* Your objective
Nothing but an exact repeat of the data, with pictures removed, belongs in the answer.

• • • • •

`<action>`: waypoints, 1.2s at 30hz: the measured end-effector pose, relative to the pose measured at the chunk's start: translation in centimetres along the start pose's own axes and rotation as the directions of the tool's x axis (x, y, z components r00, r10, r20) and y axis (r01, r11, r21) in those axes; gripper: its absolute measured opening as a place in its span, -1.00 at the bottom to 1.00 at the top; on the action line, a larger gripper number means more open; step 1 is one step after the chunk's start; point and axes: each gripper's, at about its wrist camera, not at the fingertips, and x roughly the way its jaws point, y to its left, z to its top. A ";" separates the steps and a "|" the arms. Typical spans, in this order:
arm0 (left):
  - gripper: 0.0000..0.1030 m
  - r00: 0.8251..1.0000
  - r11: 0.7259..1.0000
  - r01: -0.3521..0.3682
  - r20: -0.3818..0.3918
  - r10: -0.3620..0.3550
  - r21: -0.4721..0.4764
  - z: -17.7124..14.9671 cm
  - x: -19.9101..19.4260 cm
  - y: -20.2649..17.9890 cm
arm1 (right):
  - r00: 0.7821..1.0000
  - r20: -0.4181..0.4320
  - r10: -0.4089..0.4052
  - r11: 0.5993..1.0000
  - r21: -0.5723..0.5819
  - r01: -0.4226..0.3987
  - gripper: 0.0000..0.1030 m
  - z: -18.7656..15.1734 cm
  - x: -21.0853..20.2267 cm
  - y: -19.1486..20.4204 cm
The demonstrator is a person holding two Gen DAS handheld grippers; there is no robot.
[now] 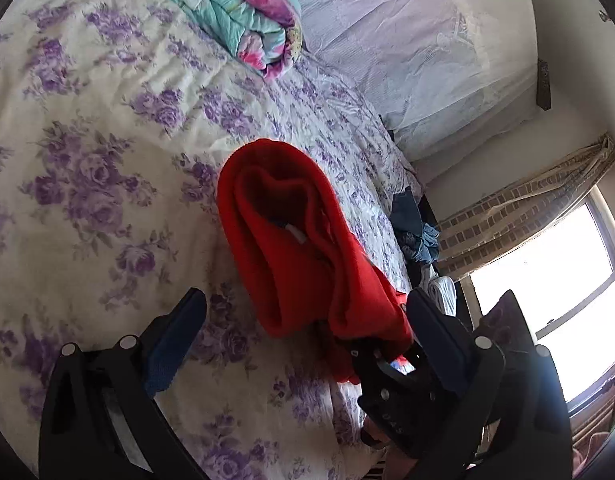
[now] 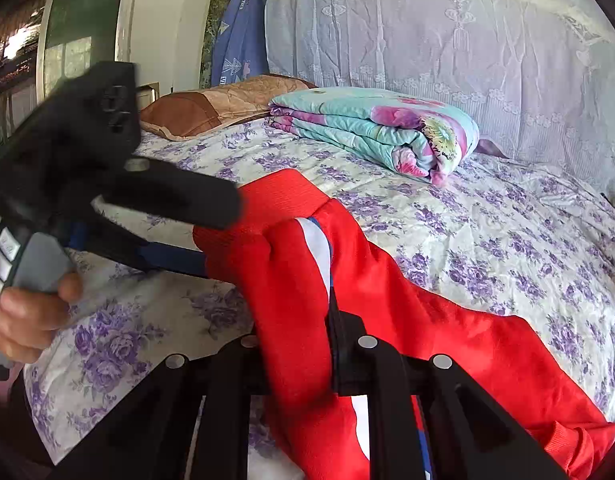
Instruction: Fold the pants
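The red pants (image 2: pixel 299 280) lie bunched on the flowered bed (image 2: pixel 507 232), one part doubled over but loose, so the fold looks barely begun. The right tongs (image 2: pixel 331 320) are pinched tight on the cloth. The left tongs (image 1: pixel 303 316) gape wide beside the bundle, holding nothing.
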 end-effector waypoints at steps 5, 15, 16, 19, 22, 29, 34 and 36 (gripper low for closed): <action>0.86 0.993 0.997 0.071 -0.087 -0.073 -0.020 2.1 2.5 0.0 | 1.000 -0.003 -0.022 0.998 -0.051 0.022 -0.67 -0.6 -0.4 0.9; 0.19 0.982 0.995 0.084 -0.176 -0.074 0.049 4.3 2.4 -2.6 | 0.962 0.163 -0.217 0.914 -0.313 0.259 0.22 -0.8 -3.4 6.1; 0.19 0.981 0.995 0.089 -0.180 -0.078 0.055 4.3 2.5 -2.8 | 0.958 0.153 -0.243 0.903 -0.326 0.281 0.22 -0.7 -2.6 6.2; 0.19 0.979 0.994 0.085 -0.191 -0.071 0.068 4.2 2.7 -3.4 | 0.943 0.132 -0.305 0.873 -0.357 0.333 0.22 -0.5 -0.4 6.8; 0.19 0.977 0.994 0.089 -0.199 -0.076 0.057 4.1 2.5 -3.5 | 0.920 0.143 -0.365 0.834 -0.388 0.392 0.18 -0.8 0.7 7.2; 0.50 0.974 0.999 -0.020 -0.226 0.025 0.025 4.0 2.2 -2.4 | 0.922 0.143 -0.361 0.843 -0.372 0.388 -0.53 -1.2 0.5 6.8; 0.26 0.969 0.999 -0.027 -0.243 0.035 0.033 3.3 3.5 -2.8 | 0.914 0.166 -0.371 0.830 -0.382 0.406 -0.53 -1.8 0.0 6.9; -0.15 0.971 0.997 -0.050 -0.229 0.061 0.054 3.2 3.4 -3.1 | 0.908 0.180 -0.378 0.832 -0.364 0.419 -0.53 -1.8 -0.5 6.5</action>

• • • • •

* Response to the task
`<action>`: waypoints, 1.2s at 30hz: the measured end-effector pose, relative to the pose measured at the chunk's start: translation in centimetres along the start pose's own axes and rotation as the directions of the tool's x axis (x, y, z components r00, r10, r20) and y axis (r01, r11, r21) in those axes; gripper: its absolute measured opening as a place in its span, -1.00 at the bottom to 1.00 at the top; on the action line, a larger gripper number means more open; step 1 is one step after the chunk's start; point and axes: each gripper's, at about its wrist camera, not at the fingertips, and x roughly the way its jaws point, y to its left, z to its top. A ";" separates the steps and a "|" the arms. Typical spans, in this order:
arm0 (left):
  - gripper: 0.0000..0.1030 m
  - r00: 0.8251..1.0000
  - r11: 0.7259..1.0000
  - r01: -0.3521..0.3682
  - r20: -0.3818..0.3918
  - r10: -0.3620..0.3550
  - r21: -0.4721..0.4764
  - z: -17.7124..14.9671 cm
  - x: -19.9101..19.4260 cm
  - y: -20.2649..17.9890 cm
arm1 (right):
  - r00: 0.7821..1.0000
  - r20: -0.4181..0.4320
  - r10: -0.4089..0.4052
  - r11: 0.5993..1.0000
  - r21: -0.5723..0.5819
  - r01: -0.4226..0.3987
  - gripper: 0.0000..0.1030 m
  - z: -18.7656..15.1734 cm
  - x: -21.0853..20.2267 cm
  - y: -19.1486..20.4204 cm
The demonstrator is a person holding two Gen DAS handheld grippers; there is no robot.
[now] 
[now] 
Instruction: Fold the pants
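The red pants (image 2: pixel 299 280) lie bunched on the flowered bed (image 2: pixel 507 232), one part doubled over but loose, so the fold looks barely begun. The right tongs (image 2: pixel 331 320) are pinched tight on the cloth. The left tongs (image 1: pixel 303 316) gape wide beside the bundle, holding nothing.
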 end-effector waypoints at steps 5, 15, 16, 19, 22, 29, 34 and 36 (gripper low for closed): <action>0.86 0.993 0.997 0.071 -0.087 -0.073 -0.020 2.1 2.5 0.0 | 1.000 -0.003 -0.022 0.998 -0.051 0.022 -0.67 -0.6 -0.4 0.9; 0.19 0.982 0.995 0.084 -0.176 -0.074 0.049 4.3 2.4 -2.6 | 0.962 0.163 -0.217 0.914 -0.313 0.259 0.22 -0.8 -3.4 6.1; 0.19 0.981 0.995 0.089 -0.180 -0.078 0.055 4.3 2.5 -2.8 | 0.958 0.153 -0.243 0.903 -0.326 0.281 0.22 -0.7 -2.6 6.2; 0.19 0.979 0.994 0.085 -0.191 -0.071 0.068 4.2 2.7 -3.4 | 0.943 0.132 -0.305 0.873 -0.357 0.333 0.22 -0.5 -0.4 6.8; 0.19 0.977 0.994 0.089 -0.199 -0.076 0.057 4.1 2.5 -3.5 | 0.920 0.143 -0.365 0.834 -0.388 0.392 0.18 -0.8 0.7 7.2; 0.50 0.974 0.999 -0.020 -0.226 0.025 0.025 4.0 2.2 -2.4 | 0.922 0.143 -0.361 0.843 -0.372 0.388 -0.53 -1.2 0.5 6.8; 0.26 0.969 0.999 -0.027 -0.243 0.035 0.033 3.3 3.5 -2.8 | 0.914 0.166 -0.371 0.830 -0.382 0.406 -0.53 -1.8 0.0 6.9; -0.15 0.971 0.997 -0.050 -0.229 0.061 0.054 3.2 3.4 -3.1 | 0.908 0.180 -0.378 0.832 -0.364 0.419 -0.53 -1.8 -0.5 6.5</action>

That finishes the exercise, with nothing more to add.